With both the frontend and backend components in place, the application now functions as a real-time monitor. The backend enforces timelines and correctness, and the frontend simply reflects the outcome of those decisions in real-time. There is no buffering or replay logic on the client side – what’s displayed on the UI is exactly what the system was able to process within the specified deadline.
Finally, replace your Welcome component with the code below to display the StatusBar and EventsTable component.
import { useRealtimeEvents } from "./hooks/useRealtimeEvents";
import { StatsBar } from "./components/StatsBar";
import { EventTable } from "./components/EventTable";
export default function App() {
const events = useRealtimeEvents();
return (
<div>
<h1>Real-Time Event Monitor</h1>
<StatsBar events={events} />
<EventTable events={events} />
</div>
);
}
The React frontend is scaffolded using create-react-app, but the same approach can be used for other frameworks, such as Next.js or Vite. The complete source code, including the frontend and backend, is available in the repository here. You can reach out to me on the X platform if you need my assistance.
Final Thoughts
If you’ve followed this tutorial up to this point, congratulations! You’ve learnt the most critical part of building resilient deadline-aware real-time systems.

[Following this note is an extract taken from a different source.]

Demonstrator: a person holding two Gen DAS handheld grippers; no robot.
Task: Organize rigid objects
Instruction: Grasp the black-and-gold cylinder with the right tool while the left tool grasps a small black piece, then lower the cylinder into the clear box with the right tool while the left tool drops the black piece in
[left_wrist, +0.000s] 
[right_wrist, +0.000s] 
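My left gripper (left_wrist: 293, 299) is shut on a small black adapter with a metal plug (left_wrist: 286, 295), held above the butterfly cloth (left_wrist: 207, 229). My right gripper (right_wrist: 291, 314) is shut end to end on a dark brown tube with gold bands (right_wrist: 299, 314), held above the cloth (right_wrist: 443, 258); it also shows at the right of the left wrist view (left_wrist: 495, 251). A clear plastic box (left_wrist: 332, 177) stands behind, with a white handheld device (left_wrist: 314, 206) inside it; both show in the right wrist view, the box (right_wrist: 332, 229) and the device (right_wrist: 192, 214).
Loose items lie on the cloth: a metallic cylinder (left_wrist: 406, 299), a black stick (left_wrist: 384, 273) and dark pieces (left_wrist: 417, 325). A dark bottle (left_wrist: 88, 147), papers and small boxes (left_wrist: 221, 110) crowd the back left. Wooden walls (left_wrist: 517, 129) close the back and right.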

Remember, real-time systems are not about being fast, but about how predictable they are. You don’t need a Real-Time Operating System (RTOS), a PhD, or specialized hardware to start learning real-time design.
All you need to excel is to respect time, bound your resources, and accept that sometimes, dropping data is the correct behavior. If you understand that, you’re already thinking like a real-time systems engineer.